* _Assigned task_
Reproduce the entries in full and exactly. Pictures stay out.

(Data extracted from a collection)

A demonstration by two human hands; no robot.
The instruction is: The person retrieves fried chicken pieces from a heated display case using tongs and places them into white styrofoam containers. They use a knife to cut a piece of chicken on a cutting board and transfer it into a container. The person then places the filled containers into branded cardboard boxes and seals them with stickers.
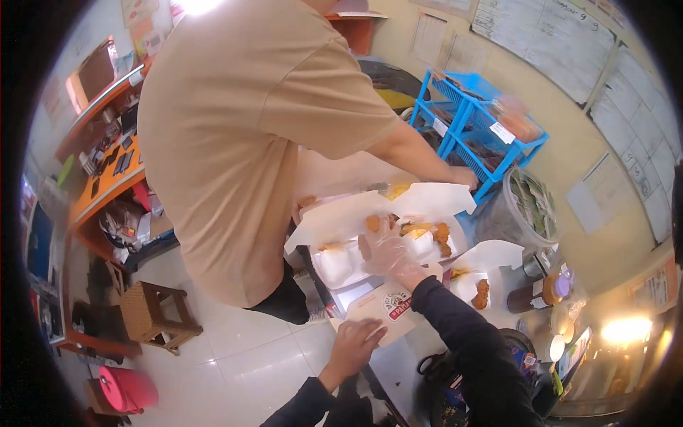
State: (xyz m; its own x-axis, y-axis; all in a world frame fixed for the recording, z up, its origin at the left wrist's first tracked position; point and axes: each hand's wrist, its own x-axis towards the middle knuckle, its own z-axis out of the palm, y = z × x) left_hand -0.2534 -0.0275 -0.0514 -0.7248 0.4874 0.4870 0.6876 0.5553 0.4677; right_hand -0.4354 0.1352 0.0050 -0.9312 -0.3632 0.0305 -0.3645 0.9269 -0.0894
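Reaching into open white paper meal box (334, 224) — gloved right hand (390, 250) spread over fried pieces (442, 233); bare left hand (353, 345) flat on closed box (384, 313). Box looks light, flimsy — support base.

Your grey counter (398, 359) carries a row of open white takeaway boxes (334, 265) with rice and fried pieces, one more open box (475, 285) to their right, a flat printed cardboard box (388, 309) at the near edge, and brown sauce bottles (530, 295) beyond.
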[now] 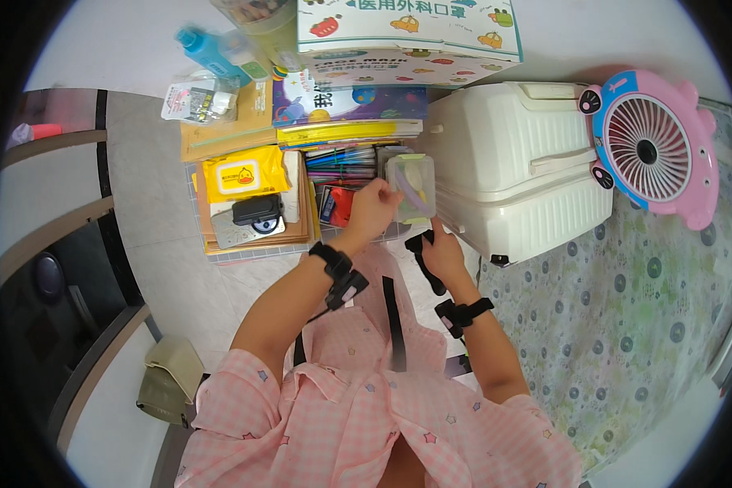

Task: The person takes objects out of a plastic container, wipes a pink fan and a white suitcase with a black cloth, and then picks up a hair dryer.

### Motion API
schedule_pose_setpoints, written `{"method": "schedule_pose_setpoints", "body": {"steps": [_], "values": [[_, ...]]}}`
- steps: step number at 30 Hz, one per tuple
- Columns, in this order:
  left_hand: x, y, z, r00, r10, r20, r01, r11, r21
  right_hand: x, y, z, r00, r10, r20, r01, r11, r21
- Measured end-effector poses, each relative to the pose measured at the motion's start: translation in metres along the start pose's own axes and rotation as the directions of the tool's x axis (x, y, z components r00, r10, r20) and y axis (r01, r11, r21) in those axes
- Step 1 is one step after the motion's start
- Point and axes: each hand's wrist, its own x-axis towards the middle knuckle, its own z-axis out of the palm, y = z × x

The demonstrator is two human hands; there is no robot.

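A clear plastic box (411, 180) with pale green latches is in front of me, with a lilac strip and something yellow inside. At its left side, my left hand (372, 207) has its fingers curled against the wall. My right hand (446, 259) is just below the box, its index finger extended to the lower right corner. A black curved object (430, 279) passes under that hand and appears gripped by the other fingers. Left of the box, a grey grid-patterned bin (232, 256) holds bundled pens (341, 165) and a red item (341, 207).
A white suitcase (500, 158) stands at the right, beside a pink and blue fan (653, 152). Yellow wipes (244, 174) and a black case (256, 210) lie on the bin's left stack. A face mask box (402, 61) and a blue bottle (210, 55) are behind.
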Motion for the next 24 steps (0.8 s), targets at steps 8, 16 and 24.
{"method": "schedule_pose_setpoints", "body": {"steps": [8,16,24], "values": [[0.055,-0.044,0.008,0.998,-0.066,-0.007,0.067,0.986,0.150,0.052,0.018,0.027,1.000,-0.008,0.001,0.008,1.000,0.011],[0.048,-0.053,0.005,0.989,-0.118,-0.094,0.122,0.992,0.039,0.067,0.014,0.034,0.997,-0.050,0.066,0.046,0.997,0.065],[0.029,-0.034,0.009,0.973,-0.049,-0.227,0.067,0.995,0.072,0.069,0.013,0.045,1.000,-0.010,0.026,0.010,1.000,0.016]]}}
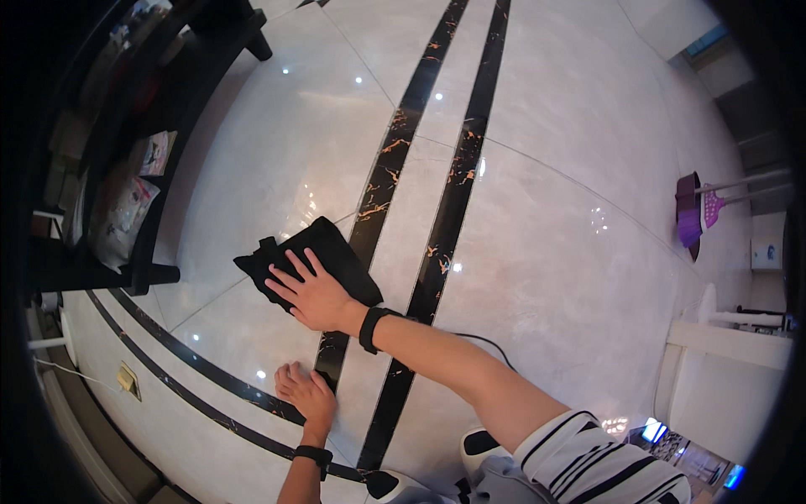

* _Output of the task_
A demonstration by two human hands; no robot.
The instruction is: The person retrieves fried chicken pieces from a heated display case using tongs and places them into white styrofoam containers. They use a knife to cut a piece of chicken on a cutting board and transfer it into a container. The person then places the filled containers into branded cardboard boxes and seals them with stickers.
State: (xyz m; its own x-axis, y-axis; all in a world frame fixed for the recording, z up, its origin at the left wrist's first tracked position; point and axes: each hand's wrist, its own x-axis towards the middle knuckle, its own z-axis out of the palm, y = z × x) left_hand -0.2534 -0.0275 -0.0514 -0.7248 0.4874 0.4870 0.6876 0.5553 0.4677; right_hand -0.4354 0.1352 0.0050 -0.9312 -0.3632 0.0305 -0.3645 0.9269 -0.0894
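Reaching into open white paper meal box (334, 224) — gloved right hand (390, 250) spread over fried pieces (442, 233); bare left hand (353, 345) flat on closed box (384, 313). Box looks light, flimsy — support base.

Your grey counter (398, 359) carries a row of open white takeaway boxes (334, 265) with rice and fried pieces, one more open box (475, 285) to their right, a flat printed cardboard box (388, 309) at the near edge, and brown sauce bottles (530, 295) beyond.
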[now] 

Task: The person takes objects out of a plastic container, wipes a pink fan and a white suitcase with a black cloth, and then picks up a hair dryer.

### Motion API
schedule_pose_setpoints, written `{"method": "schedule_pose_setpoints", "body": {"steps": [_], "values": [[_, ...]]}}`
- steps: step number at 30 Hz, one per tuple
- Columns, in this order:
  left_hand: x, y, z, r00, r10, r20, r01, r11, r21
  right_hand: x, y, z, r00, r10, r20, r01, r11, r21
- Measured end-effector poses, each relative to the pose measured at the motion's start: translation in metres along the start pose's own axes and rotation as the directions of the tool's x axis (x, y, z components r00, r10, r20) and y axis (r01, r11, r21) in those axes
- Step 1 is one step after the motion's start
- Point and axes: each hand's wrist, its own x-axis towards the middle knuckle, its own z-axis out of the palm, y = z × x

The demonstrator is two human hands; there is no robot.

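A clear plastic box (411, 180) with pale green latches is in front of me, with a lilac strip and something yellow inside. At its left side, my left hand (372, 207) has its fingers curled against the wall. My right hand (446, 259) is just below the box, its index finger extended to the lower right corner. A black curved object (430, 279) passes under that hand and appears gripped by the other fingers. Left of the box, a grey grid-patterned bin (232, 256) holds bundled pens (341, 165) and a red item (341, 207).
A white suitcase (500, 158) stands at the right, beside a pink and blue fan (653, 152). Yellow wipes (244, 174) and a black case (256, 210) lie on the bin's left stack. A face mask box (402, 61) and a blue bottle (210, 55) are behind.
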Motion for the next 24 steps (0.8 s), targets at steps 8, 16 and 24.
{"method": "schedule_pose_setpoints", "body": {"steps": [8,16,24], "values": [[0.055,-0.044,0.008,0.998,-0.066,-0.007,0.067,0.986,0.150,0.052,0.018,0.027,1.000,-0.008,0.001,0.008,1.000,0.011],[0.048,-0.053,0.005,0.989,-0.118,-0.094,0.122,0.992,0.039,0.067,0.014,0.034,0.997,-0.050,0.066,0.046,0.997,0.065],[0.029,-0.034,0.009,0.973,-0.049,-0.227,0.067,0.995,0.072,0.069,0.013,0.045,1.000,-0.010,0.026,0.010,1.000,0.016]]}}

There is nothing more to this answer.